§ **TASK DETAILS**
What is needed is an exact reproduction of the lines in the records below, starting at the line with "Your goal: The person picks" and ending at the line with "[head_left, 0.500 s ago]", both included, and nothing else; pictures stay out.

------ ENTRIES SUPPLIED ------

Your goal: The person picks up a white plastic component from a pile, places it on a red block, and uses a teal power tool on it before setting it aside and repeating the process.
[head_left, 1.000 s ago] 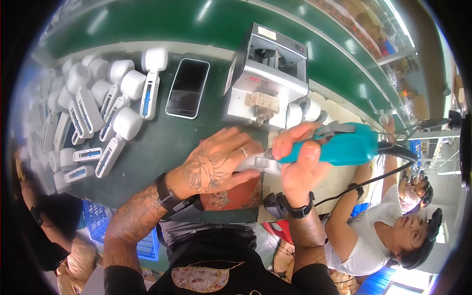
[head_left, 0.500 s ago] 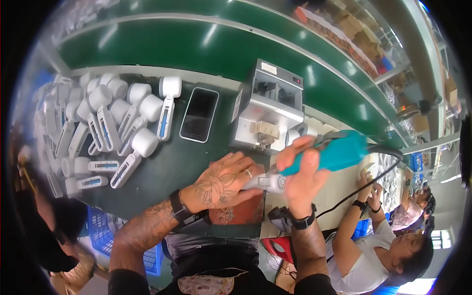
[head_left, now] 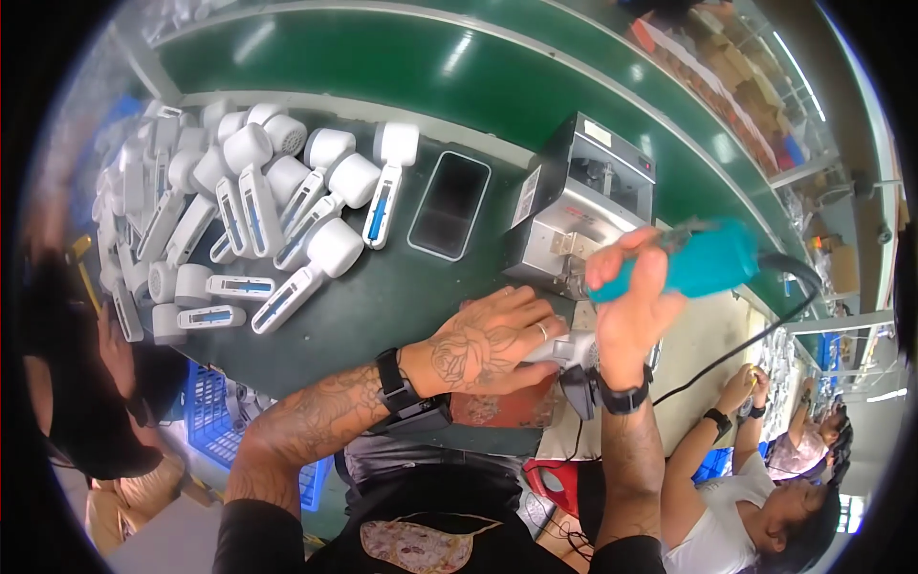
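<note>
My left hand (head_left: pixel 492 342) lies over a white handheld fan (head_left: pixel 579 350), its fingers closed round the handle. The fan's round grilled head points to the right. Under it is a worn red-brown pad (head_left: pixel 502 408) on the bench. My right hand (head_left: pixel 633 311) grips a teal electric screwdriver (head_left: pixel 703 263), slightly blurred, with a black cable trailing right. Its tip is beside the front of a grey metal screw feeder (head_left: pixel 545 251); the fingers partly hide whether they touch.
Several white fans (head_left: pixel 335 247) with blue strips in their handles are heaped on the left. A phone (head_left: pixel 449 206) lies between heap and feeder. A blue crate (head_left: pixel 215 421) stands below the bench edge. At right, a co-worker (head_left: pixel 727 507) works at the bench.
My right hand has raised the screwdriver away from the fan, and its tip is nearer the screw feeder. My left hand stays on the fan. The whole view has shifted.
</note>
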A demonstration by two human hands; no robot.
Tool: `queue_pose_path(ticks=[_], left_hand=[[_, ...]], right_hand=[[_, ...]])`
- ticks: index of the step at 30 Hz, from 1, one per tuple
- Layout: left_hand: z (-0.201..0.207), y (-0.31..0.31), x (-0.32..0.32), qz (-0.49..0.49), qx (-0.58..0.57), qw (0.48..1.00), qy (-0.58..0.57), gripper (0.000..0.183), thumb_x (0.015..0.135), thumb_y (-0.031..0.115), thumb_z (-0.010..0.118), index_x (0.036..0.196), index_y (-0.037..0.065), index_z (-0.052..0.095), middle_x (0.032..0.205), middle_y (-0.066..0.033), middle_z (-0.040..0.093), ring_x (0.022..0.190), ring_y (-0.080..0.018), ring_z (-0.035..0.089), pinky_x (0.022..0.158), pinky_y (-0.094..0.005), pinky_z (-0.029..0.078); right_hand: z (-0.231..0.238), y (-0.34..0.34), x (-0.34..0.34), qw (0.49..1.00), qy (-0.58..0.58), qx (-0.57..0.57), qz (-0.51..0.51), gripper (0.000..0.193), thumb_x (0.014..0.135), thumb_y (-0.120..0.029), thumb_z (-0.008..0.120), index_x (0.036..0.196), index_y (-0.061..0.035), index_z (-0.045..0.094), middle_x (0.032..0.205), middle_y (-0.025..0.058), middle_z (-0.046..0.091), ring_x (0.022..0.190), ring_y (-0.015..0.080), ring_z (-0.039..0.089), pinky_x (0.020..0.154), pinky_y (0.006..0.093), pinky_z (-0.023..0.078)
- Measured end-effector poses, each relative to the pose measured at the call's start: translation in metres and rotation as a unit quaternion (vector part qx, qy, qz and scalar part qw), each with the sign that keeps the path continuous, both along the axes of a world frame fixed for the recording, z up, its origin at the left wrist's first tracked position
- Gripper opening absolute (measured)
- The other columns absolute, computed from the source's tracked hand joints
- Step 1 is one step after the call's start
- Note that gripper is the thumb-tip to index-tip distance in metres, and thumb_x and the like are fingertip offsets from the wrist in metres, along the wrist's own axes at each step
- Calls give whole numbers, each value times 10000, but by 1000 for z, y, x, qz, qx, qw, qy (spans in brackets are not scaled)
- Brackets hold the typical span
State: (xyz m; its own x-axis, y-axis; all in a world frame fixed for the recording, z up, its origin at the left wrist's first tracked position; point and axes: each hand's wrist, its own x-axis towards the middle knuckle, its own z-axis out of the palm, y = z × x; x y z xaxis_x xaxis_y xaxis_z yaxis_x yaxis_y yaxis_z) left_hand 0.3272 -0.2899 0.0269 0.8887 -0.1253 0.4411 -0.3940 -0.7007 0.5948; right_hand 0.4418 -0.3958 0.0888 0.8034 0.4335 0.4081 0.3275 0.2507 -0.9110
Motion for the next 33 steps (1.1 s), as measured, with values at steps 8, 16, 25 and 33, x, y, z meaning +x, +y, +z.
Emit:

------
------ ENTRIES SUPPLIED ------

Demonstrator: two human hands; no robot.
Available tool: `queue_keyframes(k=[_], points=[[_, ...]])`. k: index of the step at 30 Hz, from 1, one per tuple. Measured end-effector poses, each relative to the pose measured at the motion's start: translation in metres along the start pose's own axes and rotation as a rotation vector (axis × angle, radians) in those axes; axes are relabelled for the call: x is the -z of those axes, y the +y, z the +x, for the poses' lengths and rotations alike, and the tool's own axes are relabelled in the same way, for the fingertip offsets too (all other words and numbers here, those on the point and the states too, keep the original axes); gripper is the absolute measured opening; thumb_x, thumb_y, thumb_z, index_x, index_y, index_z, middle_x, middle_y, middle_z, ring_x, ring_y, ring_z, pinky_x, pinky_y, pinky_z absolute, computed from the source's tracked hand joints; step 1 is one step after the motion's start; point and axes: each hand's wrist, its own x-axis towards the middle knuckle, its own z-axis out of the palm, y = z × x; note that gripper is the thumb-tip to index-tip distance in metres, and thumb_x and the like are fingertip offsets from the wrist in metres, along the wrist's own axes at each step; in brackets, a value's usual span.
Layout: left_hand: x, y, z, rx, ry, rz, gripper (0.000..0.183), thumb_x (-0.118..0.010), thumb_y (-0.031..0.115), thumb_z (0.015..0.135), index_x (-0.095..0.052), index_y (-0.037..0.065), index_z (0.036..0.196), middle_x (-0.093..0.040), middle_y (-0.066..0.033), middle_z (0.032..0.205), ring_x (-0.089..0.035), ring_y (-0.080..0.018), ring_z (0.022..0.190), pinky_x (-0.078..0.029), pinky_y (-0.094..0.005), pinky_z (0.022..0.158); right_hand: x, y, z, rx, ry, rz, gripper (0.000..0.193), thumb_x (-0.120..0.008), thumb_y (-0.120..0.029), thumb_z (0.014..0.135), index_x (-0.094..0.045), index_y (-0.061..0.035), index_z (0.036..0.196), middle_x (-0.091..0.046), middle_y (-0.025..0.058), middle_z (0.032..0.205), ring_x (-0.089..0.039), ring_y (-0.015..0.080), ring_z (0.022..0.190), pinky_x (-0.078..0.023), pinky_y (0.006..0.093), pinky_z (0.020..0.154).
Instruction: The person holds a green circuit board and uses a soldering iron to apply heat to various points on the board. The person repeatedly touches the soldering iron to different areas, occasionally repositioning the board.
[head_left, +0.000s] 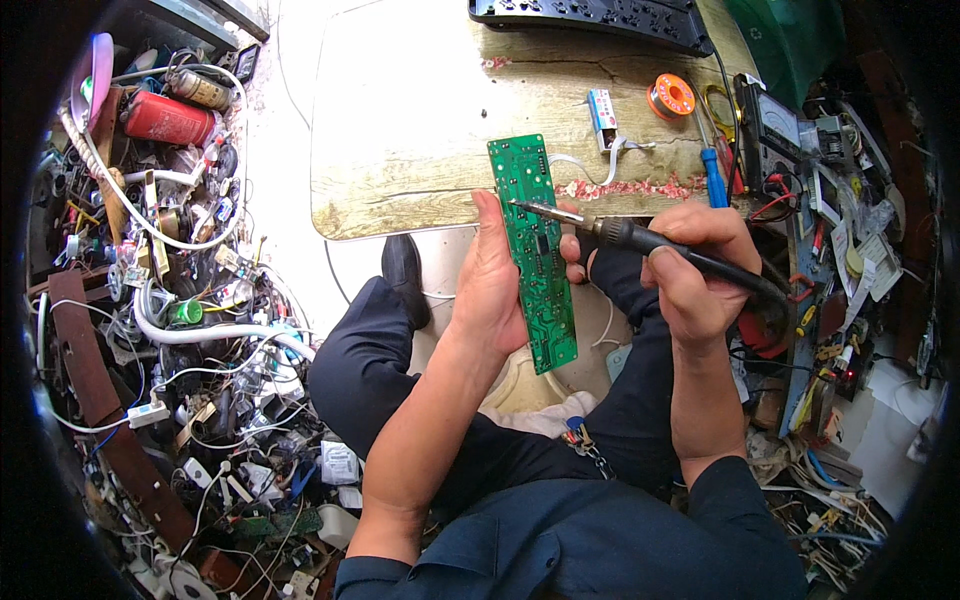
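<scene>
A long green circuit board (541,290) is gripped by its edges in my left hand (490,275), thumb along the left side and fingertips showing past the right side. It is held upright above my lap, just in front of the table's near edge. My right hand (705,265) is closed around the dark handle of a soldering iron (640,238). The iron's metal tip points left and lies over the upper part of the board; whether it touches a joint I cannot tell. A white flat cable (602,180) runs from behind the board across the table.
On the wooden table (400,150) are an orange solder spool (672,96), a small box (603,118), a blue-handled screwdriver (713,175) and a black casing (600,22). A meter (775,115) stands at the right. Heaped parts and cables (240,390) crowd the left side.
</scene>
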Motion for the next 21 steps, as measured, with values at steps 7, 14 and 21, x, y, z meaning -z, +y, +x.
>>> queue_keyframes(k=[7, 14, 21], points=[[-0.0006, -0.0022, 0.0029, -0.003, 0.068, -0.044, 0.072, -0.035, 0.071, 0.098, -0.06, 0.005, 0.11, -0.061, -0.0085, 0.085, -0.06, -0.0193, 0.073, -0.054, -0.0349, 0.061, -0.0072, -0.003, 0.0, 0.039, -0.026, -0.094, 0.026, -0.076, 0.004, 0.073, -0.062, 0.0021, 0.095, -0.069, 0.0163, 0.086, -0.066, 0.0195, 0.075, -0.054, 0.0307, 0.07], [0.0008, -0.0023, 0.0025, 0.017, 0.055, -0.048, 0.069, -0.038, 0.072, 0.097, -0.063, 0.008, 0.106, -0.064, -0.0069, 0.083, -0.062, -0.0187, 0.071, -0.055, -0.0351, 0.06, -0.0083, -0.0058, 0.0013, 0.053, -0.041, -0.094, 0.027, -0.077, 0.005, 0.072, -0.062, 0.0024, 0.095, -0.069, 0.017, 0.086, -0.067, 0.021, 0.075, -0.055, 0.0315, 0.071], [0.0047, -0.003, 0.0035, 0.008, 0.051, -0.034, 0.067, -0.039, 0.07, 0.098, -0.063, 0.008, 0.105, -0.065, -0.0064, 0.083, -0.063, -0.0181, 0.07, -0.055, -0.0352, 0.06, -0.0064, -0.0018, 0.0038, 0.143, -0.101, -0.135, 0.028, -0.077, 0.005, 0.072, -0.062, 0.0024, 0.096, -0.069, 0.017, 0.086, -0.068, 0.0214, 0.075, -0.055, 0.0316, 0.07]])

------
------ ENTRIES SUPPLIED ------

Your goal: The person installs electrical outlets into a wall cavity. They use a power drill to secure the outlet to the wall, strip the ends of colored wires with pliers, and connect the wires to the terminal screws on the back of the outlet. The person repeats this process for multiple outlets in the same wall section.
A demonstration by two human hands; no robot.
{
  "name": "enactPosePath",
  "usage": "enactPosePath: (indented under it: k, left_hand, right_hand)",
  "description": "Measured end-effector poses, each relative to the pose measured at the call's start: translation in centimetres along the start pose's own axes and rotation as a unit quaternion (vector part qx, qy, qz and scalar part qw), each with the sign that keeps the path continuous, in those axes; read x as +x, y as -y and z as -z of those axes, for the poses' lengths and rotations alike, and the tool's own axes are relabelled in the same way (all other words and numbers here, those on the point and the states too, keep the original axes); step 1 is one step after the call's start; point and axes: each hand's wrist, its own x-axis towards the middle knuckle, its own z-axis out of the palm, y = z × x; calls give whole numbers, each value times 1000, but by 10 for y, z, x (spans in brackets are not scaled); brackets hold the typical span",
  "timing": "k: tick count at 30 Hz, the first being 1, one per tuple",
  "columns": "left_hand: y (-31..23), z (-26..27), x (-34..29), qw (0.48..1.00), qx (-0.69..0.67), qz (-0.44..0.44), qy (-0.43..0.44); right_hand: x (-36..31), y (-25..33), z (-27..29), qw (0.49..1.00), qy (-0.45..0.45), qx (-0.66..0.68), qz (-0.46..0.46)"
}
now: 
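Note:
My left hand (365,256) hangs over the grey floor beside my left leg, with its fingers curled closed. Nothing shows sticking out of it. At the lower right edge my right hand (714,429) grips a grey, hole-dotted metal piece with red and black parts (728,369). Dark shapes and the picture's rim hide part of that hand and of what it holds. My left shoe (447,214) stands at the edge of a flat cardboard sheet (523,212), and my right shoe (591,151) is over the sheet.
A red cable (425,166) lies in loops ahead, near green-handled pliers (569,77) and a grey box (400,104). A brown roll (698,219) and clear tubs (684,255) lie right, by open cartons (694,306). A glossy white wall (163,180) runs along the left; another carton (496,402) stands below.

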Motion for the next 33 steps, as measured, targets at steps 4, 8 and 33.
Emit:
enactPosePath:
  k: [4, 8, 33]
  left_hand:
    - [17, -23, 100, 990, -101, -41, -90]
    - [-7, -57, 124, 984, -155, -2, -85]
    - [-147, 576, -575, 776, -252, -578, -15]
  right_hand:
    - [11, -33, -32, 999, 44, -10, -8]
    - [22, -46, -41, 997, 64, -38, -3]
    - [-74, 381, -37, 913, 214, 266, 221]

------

§ **RESPONSE**
Your goal: The person picks up a white plastic component from a pile, places it on a red block, and uses a teal power tool on it before setting it aside and repeating the process.
[head_left, 1.000 s ago] 
[head_left, 0.500 s ago] 

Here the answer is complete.